On Wednesday June 17, the House Appropriations Subcommittee will begin marking up its
spending bill for the Departments of Labor, Heath, & Human Services, Education, and
Related Agencies (L-HHS-ED). The L-HHS-Ed appropriations bill includes funding for the
majority of discretionary disability-related programs (such as housing, education,
employment, and transportation) and will be made available on the House Appropriations
Committee’s website on June 16. Most disability related programs have been cut
substantially over the last few years. See a listing of specific human services programs
and their funding reductions since 2010 when factoring inflation (disability-related
programs are shown in highlight).
Social Security – House to Hold Hearing on Social Security Disability Earnings
On Tuesday June 16, the House Committee on Ways and Means, Subcommittee on
Social Security will hold a hearing on the “Financial Risk of Returning to Work.” The
hearing will review the Social Security Administration’s management of earnings reports
from Social Security disability beneficiaries who are attempting to work. Visit the
Subcommittee’s web site to view the hearing announcement, as well as video and
testimony the day of the hearing.
Major Events Last Week
Family Support – Volunteer Caregiver Bill Introduced
H.R. 2668, the National Care Corps Act of 2015 was introduced on June 4 by Rep.
Michelle Lujan Grisham (D-NM). This bill would establish a National Care Corps
through which qualified volunteers provide care, companionship, and other services to
seniors and individuals with disabilities. The measure was referred to the Committee
on Education and the Workforce.
Housing – New Report Highlights Affordable Housing Crisis for People with
The Technical Assistance Collaborative and the Consortium for Citizens with Disabilities
Housing Task Force have released Priced Out in 2014, a new study which highlights an
ongoing barrier to community living for people with disabilities – the lack of accessible,
affordable housing. This publication is released every two years, and includes national,
state and local data. The 2014 results show that the national average rent for a
modestly priced one-bedroom apartment is greater than the entire average
Supplemental Security Income (SSI) payment for a person with a disability living in the
community. “This report makes an important contribution to our understanding of the
full dimensions of the rental housing affordability crisis. It is required reading for
policymakers and the public alike,” write Former HUD Secretary Cisneros and Former
Senator Bond, co-chairs of the Bipartisan Policy Center Housing Commission, in the
Priced Out in 2014 forward. To read the report and access state and local data, visit the Priced Out web site.

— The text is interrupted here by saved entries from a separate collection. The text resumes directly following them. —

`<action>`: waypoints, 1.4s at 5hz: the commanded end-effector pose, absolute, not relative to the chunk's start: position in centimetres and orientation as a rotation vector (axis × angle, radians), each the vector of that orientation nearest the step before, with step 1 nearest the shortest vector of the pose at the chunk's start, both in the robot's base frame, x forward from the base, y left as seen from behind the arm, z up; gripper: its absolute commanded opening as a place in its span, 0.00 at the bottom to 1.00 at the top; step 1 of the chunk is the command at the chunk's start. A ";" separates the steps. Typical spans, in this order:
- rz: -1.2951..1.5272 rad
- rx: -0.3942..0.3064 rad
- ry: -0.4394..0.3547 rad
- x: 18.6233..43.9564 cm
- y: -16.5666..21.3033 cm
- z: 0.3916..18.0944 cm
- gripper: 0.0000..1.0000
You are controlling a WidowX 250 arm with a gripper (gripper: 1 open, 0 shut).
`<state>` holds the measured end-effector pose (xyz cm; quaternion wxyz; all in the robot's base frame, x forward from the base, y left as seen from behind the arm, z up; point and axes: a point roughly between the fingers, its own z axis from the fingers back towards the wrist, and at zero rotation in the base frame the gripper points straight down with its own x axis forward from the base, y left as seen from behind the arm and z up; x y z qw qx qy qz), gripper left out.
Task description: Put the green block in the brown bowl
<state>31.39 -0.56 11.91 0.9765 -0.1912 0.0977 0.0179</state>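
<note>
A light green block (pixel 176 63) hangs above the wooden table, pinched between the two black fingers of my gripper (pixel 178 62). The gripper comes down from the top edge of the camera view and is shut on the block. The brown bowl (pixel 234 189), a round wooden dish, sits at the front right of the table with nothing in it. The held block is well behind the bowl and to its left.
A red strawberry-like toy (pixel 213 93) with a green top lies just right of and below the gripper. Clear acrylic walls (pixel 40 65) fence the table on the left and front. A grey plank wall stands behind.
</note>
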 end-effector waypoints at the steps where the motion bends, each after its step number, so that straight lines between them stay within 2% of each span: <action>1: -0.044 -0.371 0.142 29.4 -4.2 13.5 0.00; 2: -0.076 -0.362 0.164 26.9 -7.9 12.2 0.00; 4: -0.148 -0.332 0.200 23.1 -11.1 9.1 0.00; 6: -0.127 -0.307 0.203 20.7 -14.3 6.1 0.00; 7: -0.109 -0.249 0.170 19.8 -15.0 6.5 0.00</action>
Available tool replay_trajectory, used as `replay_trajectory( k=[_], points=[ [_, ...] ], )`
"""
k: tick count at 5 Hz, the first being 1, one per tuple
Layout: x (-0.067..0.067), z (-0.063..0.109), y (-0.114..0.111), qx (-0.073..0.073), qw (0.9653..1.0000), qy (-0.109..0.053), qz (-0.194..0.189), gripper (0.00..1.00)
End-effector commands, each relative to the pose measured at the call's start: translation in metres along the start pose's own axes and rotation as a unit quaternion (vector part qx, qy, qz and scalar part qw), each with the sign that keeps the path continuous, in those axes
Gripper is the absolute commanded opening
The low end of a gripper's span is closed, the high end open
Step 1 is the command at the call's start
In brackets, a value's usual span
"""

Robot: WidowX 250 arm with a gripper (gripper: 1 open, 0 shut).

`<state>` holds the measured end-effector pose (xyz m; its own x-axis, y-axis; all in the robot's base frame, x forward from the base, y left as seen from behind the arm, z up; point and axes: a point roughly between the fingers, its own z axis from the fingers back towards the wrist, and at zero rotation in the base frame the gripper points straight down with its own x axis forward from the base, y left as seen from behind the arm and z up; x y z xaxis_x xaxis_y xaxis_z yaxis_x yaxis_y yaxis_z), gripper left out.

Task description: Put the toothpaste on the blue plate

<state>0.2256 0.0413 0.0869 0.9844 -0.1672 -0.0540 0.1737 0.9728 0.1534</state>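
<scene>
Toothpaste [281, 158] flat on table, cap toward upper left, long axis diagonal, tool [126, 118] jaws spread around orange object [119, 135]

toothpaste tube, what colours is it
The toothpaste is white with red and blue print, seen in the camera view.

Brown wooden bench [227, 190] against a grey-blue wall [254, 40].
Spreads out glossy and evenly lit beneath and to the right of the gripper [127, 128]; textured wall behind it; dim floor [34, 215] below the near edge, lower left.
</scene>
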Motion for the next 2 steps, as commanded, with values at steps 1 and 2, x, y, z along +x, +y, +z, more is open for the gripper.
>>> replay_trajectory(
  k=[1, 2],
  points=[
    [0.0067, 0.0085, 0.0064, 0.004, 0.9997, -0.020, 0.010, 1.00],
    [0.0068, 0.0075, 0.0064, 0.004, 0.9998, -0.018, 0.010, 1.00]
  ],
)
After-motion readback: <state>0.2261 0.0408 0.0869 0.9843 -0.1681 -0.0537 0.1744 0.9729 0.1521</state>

Employment – Department of Labor Publishes Report on Work Opportunity Tax
The U.S. Department of Labor (DOL) has published a report summarizing the Work
Opportunity Tax Credit (WOTC) wages and occupational data for FY 2013 and 2014,
and for the first half of FY 2015. This tax incentive is intended for federal employers
who hire and retain individuals who traditionally face barriers to employment, including
people with disabilities and veterans. The information spans across national, state, as
well as regional lines. For more information, please visit
White House Seeks Nominations for Champions of Change
The White House is seeking nominations for “Champions of Change for Disability
Advocacy Across Generations”. This award recognizes individuals who have spent
many years advocating for disability rights as well as dedicated young self-advocates.
This event coincides with the 25th anniversary of the Americans with Disabilities Act.
Nominations are due midnight Thursday, June 18. Nominate an individual and select
“Americans with Disabilities Act” as the Theme of Service.
Education – Department of Education Releases Annual Report on Highly
The Department of Education has released its annual report on Highly Qualified
Teachers (HQTs). To be deemed highly qualified, the Elementary and Secondary
Education Act (ESEA) requires that teachers possess a baccalaureate degree and a
state teaching certificate, and that teachers also demonstrate subject-matter
knowledge. However, alternative route programs often allow candidates to teach
while they complete their coursework for full state certification or licensure to fill
critical shortage areas, such as special education. Such teachers may be considered
highly qualified under ESEA, if they meet certain standards. Many advocates are
concerned that teachers in alternative route programs may be disproportionately
assigned to teach students with greater needs (such as those with disabilities) and are
not fully prepared to teach them.
This year’s Department of Education report found that while most states employed
some HQTs who were enrolled in alternative route teacher preparation programs,
these teachers made up a small proportion, both overall as well as for the subgroups
of HQTs examined in this report. The average percentage of HQTs enrolled in
alternative route programs was 1.9% for special education teachers, 2.3% for high-
poverty school districts, and 1.3% for rural school districts.
It is important to note that the requirement for “highly qualified teachers” has been
removed from the current version of the Senate ESEA (S. 1177). Teachers must
only be “state certified” and states have multiple levels of certification, including
“temporary” and “provisional. Learn more at the Coalition for Teaching Quality.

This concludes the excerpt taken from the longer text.